* _TASK PROMPT_
Reproduce nothing beyond the line containing "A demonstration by". From the first line of the data below down to it, copy each line exactly, without the pictures.

*** Begin section ***

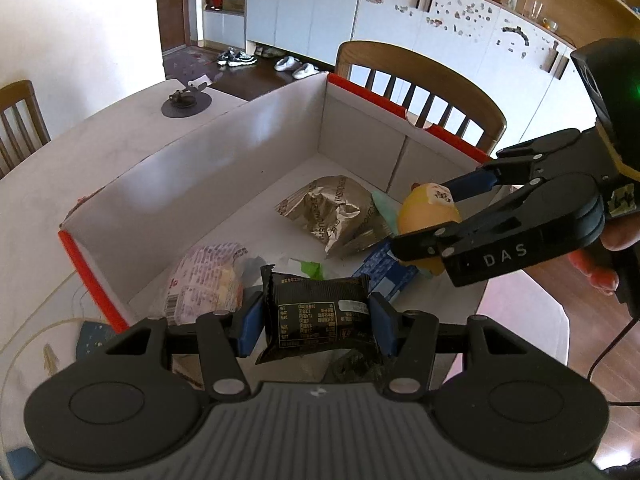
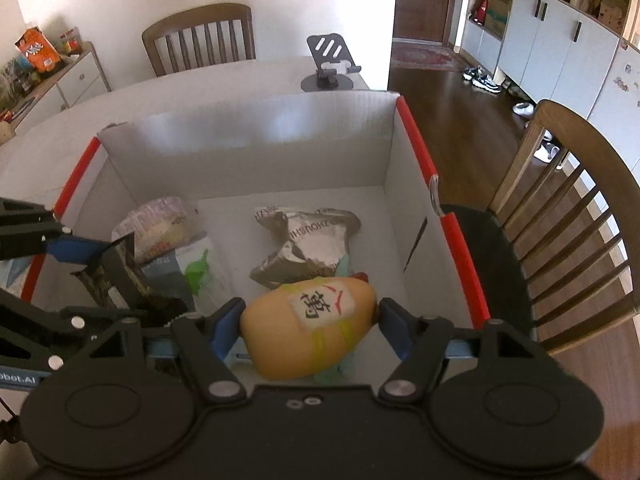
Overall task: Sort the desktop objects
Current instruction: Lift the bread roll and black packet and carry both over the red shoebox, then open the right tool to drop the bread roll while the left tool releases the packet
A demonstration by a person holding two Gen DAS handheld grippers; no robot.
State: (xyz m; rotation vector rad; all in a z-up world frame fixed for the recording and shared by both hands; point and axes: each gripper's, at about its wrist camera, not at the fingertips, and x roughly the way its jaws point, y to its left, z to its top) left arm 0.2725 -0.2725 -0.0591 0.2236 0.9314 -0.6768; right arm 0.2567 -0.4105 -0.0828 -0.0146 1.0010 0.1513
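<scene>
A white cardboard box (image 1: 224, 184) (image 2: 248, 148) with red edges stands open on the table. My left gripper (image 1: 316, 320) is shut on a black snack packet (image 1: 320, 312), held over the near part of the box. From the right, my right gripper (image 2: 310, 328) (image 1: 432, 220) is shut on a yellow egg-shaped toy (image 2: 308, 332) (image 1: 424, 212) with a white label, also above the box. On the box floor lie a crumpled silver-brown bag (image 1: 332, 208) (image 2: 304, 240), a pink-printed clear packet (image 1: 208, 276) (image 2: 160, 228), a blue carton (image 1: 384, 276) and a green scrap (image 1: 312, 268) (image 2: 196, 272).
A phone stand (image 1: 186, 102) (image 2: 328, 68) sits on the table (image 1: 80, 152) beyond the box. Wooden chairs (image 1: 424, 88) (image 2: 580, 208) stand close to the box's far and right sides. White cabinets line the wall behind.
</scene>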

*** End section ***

* _PROBLEM SOLUTION_
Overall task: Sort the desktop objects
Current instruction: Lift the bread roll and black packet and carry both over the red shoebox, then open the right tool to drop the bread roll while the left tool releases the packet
A demonstration by a person holding two Gen DAS handheld grippers; no robot.

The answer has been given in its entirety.